**WORK ORDER:** The answer should be each line of the records that contains the word "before"; please copy them all.

* * * *

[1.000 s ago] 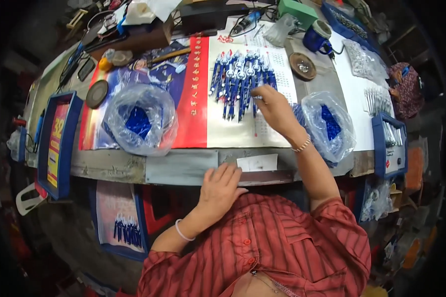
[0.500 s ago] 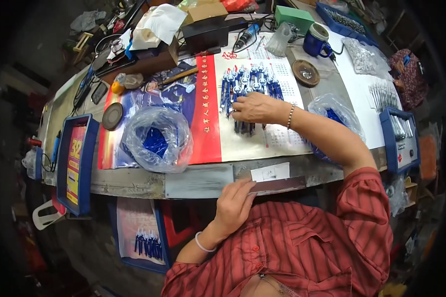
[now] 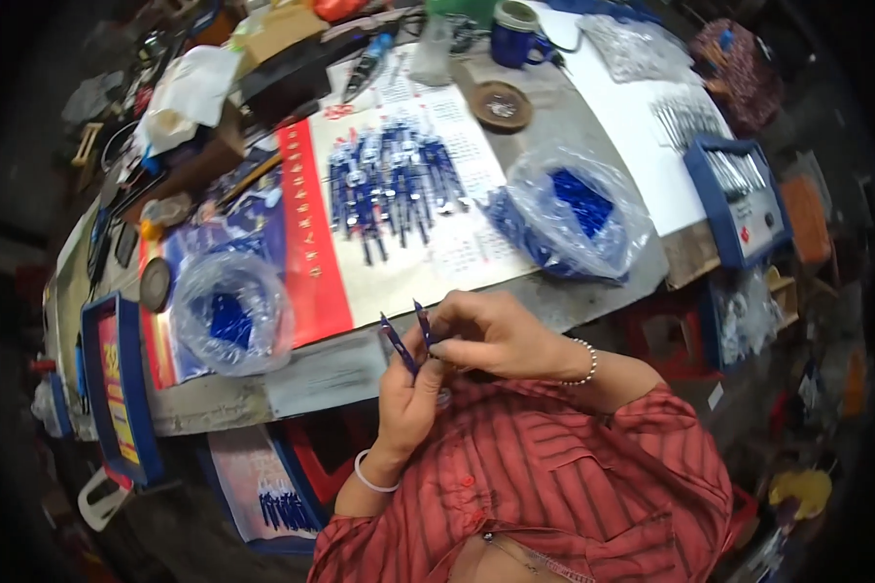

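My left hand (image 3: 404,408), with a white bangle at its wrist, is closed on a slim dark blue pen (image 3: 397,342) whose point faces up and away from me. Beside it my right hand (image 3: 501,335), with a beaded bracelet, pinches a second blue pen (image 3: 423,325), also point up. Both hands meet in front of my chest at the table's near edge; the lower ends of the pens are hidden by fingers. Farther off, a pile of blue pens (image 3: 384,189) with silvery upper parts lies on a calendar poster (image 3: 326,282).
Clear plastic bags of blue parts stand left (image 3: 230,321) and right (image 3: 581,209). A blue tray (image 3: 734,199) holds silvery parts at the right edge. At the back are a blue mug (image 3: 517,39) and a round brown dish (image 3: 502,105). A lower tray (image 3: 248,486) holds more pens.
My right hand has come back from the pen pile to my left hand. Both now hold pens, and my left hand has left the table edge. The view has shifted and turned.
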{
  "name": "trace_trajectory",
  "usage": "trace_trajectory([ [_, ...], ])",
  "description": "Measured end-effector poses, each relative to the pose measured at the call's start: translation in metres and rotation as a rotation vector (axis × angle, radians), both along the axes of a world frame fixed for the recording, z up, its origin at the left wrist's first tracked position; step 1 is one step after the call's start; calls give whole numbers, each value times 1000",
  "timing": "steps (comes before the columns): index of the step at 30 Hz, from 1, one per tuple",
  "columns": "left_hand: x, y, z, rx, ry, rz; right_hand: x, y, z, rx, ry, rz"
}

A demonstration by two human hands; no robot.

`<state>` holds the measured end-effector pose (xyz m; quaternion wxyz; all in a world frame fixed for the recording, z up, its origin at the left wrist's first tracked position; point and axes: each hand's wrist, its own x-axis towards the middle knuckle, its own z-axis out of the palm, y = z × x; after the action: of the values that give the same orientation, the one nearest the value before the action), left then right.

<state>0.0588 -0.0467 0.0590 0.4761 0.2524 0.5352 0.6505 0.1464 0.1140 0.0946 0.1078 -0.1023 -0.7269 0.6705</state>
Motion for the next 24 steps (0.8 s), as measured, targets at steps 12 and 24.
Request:
trace_trajectory([
  [12,25,4,-6,-114,-255,13,72,168,-43,1088,-472,-330],
  [24,20,-2,-9,-56,-416,109,73,180,-29,689,-340,-492],
])
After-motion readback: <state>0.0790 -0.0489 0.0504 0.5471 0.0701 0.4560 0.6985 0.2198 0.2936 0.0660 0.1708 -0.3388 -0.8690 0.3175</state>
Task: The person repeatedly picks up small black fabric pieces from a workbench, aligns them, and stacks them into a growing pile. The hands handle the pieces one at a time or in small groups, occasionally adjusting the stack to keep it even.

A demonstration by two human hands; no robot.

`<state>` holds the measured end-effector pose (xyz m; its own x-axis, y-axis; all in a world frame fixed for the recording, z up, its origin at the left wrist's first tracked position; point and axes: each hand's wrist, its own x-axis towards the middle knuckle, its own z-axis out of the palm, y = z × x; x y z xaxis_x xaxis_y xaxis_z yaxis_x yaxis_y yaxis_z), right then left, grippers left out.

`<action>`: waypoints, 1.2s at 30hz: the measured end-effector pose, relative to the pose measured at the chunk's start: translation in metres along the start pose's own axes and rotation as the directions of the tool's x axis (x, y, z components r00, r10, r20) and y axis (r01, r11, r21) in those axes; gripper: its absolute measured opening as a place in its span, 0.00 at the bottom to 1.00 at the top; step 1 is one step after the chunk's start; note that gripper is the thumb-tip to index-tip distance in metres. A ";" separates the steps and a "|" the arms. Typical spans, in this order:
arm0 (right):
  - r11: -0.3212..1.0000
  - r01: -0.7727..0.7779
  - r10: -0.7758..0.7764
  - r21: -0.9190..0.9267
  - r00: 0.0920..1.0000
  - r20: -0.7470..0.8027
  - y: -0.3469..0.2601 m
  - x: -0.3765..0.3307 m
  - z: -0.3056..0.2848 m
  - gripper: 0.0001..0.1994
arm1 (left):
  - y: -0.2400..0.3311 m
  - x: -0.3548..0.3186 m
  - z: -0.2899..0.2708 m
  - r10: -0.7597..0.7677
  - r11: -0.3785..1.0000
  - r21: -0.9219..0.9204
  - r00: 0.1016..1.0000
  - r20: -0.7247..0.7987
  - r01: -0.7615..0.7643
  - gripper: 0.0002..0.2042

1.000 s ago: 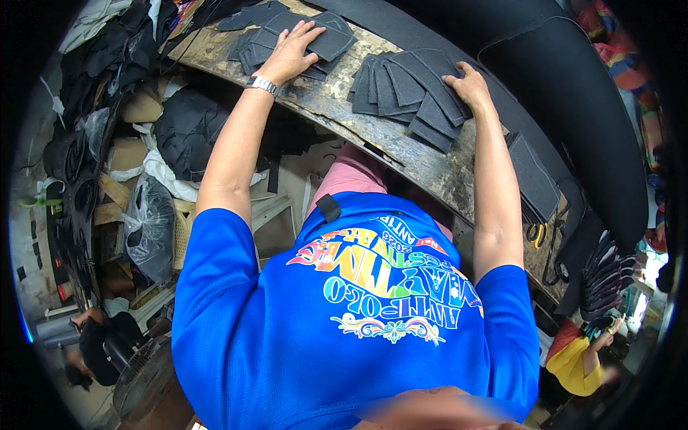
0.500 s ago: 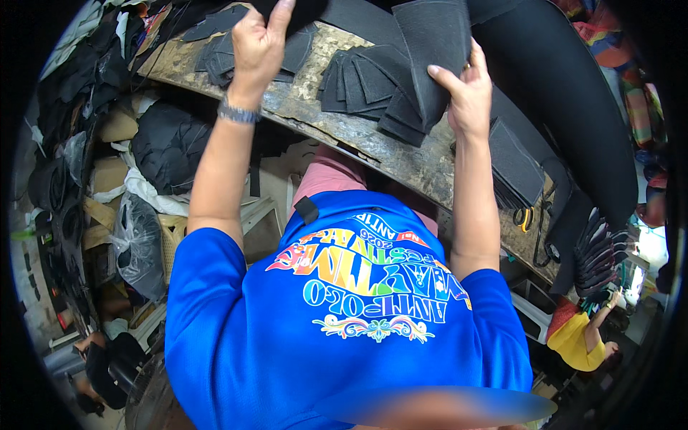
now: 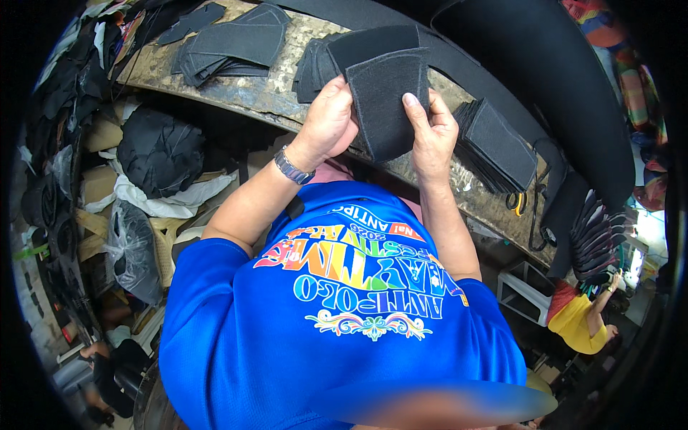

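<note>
While right hand [image 3: 431,132] has snug grip on two dark panels [image 3: 383,107] just past 12 o'clock, thumb on front one, left hand [image 3: 330,122] clutches their 9 o'clock edge, fingers curled. Messy surface [image 3: 304,30] behind: more dark stacks [image 3: 247,43] at 11 and 2, orange-handled scissors [image 3: 517,203] at 3.

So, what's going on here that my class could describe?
A person in a blue shirt holds dark pieces at a worn workbench. The left hand is at the left edge; the right hand has its thumb on the front. Similar pieces lie in a left stack, a partly hidden middle stack and a right stack near what look like scissors.
</note>
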<state>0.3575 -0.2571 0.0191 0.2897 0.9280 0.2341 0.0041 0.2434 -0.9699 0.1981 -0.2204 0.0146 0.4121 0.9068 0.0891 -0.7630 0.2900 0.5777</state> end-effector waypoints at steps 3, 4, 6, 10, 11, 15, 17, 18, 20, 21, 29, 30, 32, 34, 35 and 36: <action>0.994 -0.064 0.061 0.087 0.997 0.040 -0.002 -0.003 0.000 0.10 | -0.004 -0.001 -0.002 0.035 0.997 0.059 0.996 0.088 -0.040 0.16; 0.994 -0.055 0.052 0.096 0.998 0.034 -0.004 -0.003 0.000 0.09 | -0.006 -0.001 -0.003 0.013 0.992 0.125 0.999 0.035 -0.017 0.16; 0.985 -0.075 0.070 0.153 0.997 0.037 -0.008 -0.002 0.000 0.08 | -0.008 -0.002 -0.003 0.005 0.995 0.095 1.000 0.021 -0.008 0.17; 0.963 -0.108 0.102 0.245 0.994 0.035 -0.010 -0.001 0.003 0.06 | -0.007 -0.005 0.002 -0.065 0.985 0.158 0.998 -0.026 0.068 0.18; 0.965 -0.097 0.094 0.245 0.995 0.024 -0.010 -0.002 0.005 0.05 | -0.006 -0.005 0.004 -0.062 0.990 0.123 0.998 -0.006 0.062 0.18; 0.972 -0.099 0.098 0.213 0.995 0.013 -0.010 -0.005 0.007 0.04 | -0.003 -0.011 0.013 -0.007 0.986 -0.165 0.997 0.077 0.019 0.21; 0.982 -0.088 0.087 0.167 0.996 0.012 -0.010 -0.007 0.007 0.04 | -0.002 -0.013 0.016 -0.032 0.999 -0.022 0.999 0.033 0.033 0.20; 0.988 -0.072 0.071 0.137 0.997 0.010 -0.011 -0.008 0.008 0.04 | -0.003 -0.014 0.018 -0.034 0.996 0.082 0.999 0.006 0.033 0.20; 0.996 -0.037 0.036 0.083 0.999 0.011 -0.011 -0.009 0.009 0.04 | -0.003 -0.015 0.019 -0.007 0.987 0.159 1.000 -0.012 0.009 0.17; 0.997 -0.036 0.035 0.068 0.999 0.011 -0.010 -0.010 0.009 0.05 | -0.004 -0.016 0.019 0.005 0.975 0.221 0.999 -0.043 0.005 0.16; 0.987 0.096 -0.090 -0.132 0.995 0.052 -0.003 -0.009 0.008 0.10 | -0.003 -0.016 0.015 0.015 0.974 0.225 0.997 -0.081 0.004 0.13; 0.986 0.087 -0.080 -0.142 0.995 0.056 -0.004 -0.009 0.007 0.09 | -0.002 -0.015 0.015 0.006 0.976 0.216 0.997 -0.080 0.011 0.13; 0.985 0.070 -0.061 -0.158 0.996 0.064 -0.006 -0.009 0.007 0.09 | -0.002 -0.015 0.014 -0.002 0.980 0.199 0.997 -0.077 0.017 0.13; 0.988 0.040 -0.033 -0.148 0.998 0.051 -0.008 -0.011 0.007 0.09 | -0.003 -0.015 0.014 0.006 0.978 0.208 0.997 -0.075 0.010 0.13; 0.990 0.026 -0.020 -0.142 0.999 0.044 -0.009 -0.012 0.008 0.08 | -0.003 -0.015 0.014 0.017 0.974 0.224 0.997 -0.074 0.000 0.13; 0.992 0.016 -0.012 -0.126 0.999 0.039 -0.009 -0.013 0.008 0.08 | -0.004 -0.015 0.014 0.032 0.974 0.225 0.998 -0.063 -0.017 0.13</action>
<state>0.3457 -0.2687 0.0258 0.2524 0.9354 0.2477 0.1295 0.2210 -0.9666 0.2019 -0.2392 0.0222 0.3554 0.9330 0.0564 -0.6385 0.1983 0.7436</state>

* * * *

**EXPECTED ANSWER:**
  "timing": "steps (comes before the columns): index of the step at 30 Hz, from 1, one per tuple",
`<state>` holds the measured end-effector pose (xyz m; quaternion wxyz; all in a world frame fixed for the recording, z up, its origin at the left wrist's first tracked position; point and axes: each hand's wrist, its own x-axis towards the middle knuckle, its own z-axis out of the palm, y = z × x; after the action: of the values that give the same orientation, the one nearest the value before the action), left then right.

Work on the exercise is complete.